Now that the model is built, we can feed it to our templates as a dictionary, along with helper functions that will be available in the templates as additional builtins:

# Represent a single template render operation, params_dicts are dictionaries that will
# be merged before being fed to the template.
FileRender = namedtuple('FileRender', ['template', 'output', 'params_dicts'])

def do_renders(renders, template_dir, output_dir):

    # Create the Jinja2 environment using custom options and loader, see sections below.
    env = jinja2.Environment(loader=PreprocessingLoader(template_dir), trim_blocks=True, lstrip_blocks=True, line_comment_prefix='//*')

    for render in renders:

        # Merge the dictionnaries
        params = {}
        for param_dict in render.params_dicts:
            params.update(param_dict)

        # Render the template
        output = env.get_template(render.template).render(**params)

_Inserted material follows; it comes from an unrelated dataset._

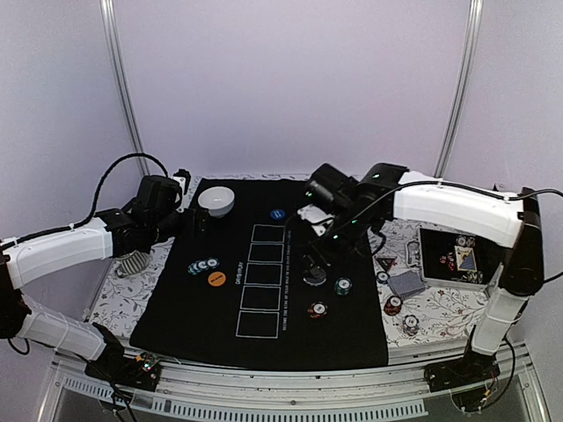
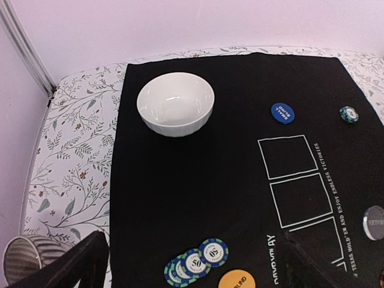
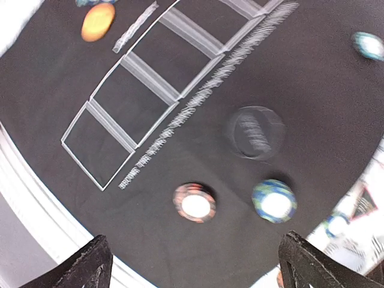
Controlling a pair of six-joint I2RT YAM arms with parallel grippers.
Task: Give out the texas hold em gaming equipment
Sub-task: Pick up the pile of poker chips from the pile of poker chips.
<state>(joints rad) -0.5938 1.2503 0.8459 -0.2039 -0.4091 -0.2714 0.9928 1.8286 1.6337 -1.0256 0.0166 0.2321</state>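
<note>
Teal striped-edge chips in loose overlap, just beside orange disc

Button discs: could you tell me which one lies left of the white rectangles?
The orange disc; the blue disc lies beyond them, the grey disc to their right.

The white-and-black left arm reaches forward, its black two-finger left gripper spread wide. The matching right arm bends leftward, its right gripper angled down, fingers apart.
</note>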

        # Output the file, creating directories if needed.
        output_file = output_dir + os.path.sep + render.output
        directory = os.path.dirname(output_file)
        if not os.path.exists(directory):
            os.makedirs(directory)

        with open(output_file, 'w') as outfile:
            outfile.write(output)

# Example use of do_renders
model = parse_and_link_model()

# Few builtin function are present by default in the templates, add some.
builtins = {
    'xrange': xrange,
    'ord': 'ord'
}

renders = [FileRender('Template.cpp', 'output.cpp', [model, builtins])]
do_renders(renders, 'templates/', 'output/')

Producing files with the correct spacing

It is a good idea to have the generated files be readable, if only to help with debugging and code understanding. However when using code generators, preserving correct spacing of the resulting source can be a challenge. Take for example the following model representing classes:

model = {
    'objects': [
        {
            'name': 'Car',
            'methods': [
                {'name': 'GoVroom', 'arguments': [{'type': 'int', 'name': 'noiseLevel'}]},
                {'name': 'Stop', 'arguments': [{'type': 'bool', 'name': 'fast'}, {'type': 'bool', 'name': 'hard'}]}
            ]
        },
        {
            'name': 'Nothing',
            'methods': [{'name': 'DoNothing', 'arguments': []}]
        }
    ]
}

We want to output the following:

void CarGoVroom(Car* this, int noiseLevel);
void CarStop(Car* this, bool fast, bool hard);
void NothingDoNothing(Nothing* this);

The straightforward way to output this is to have the following template and render code:

env = jinja2.Environment(loader=jinja2.FileSystemLoader(''))
print(env.get_template('MyTemplate.tmpl').render(model))

{% for object in objects %}
    {% for method in object.methods%}
        void {{object.name}}{{method.name}}({{object.name}}* this
            {% for argument in method.arguments %}
                , {{argument.type}} {{argument.name}}
            {% endfor %}
        );
    {% endfor%}
{% endfor %}

Which outputs:

void CarGoVroom(Car* this

        , int noiseLevel

);

void CarStop(Car* this

        , bool fast

        , bool hard

);



void NothingDoNothing(Nothing* this

);

It is pretty bad. The first problem is that in the example above, Jinja2 will output the indentation and line-breaks that are used in the template for readability and completely messes up the output. The builtin solution to this problem is to use the "-" version of the template control flow directives that will tell Jinja2 to remove at parse time, all the whitespace preceding ({%-) or following (-%}) the directive. Here's the example template using some "-" version of the directives, and its output:

{% for object in objects %}
    {% for method in object.methods%}
        void {{object.name}}{{method.name}}({{object.name}}* this
            {%- for argument in method.arguments -%}
                , {{argument.type}} {{argument.name}}
            {%- endfor -%}
        );
    {% endfor%}
{% endfor %}

Gives:

void CarGoVroom(Car* this, int noiseLevel);

void CarStop(Car* this, bool fast, bool hard);



void NothingDoNothing(Nothing* this);

The function definitions are correctly formatted by there are extra newlines introduced by the control flow blocks. In most cases, when a control flow is on a line on its own, we don't want that line to appear in the output. We use a combination of jinja2.Environment options that do just that:

trim_blocks that removes the first newline following a block.
lstrip_blocks that removes whitespace from the start of a line to a block.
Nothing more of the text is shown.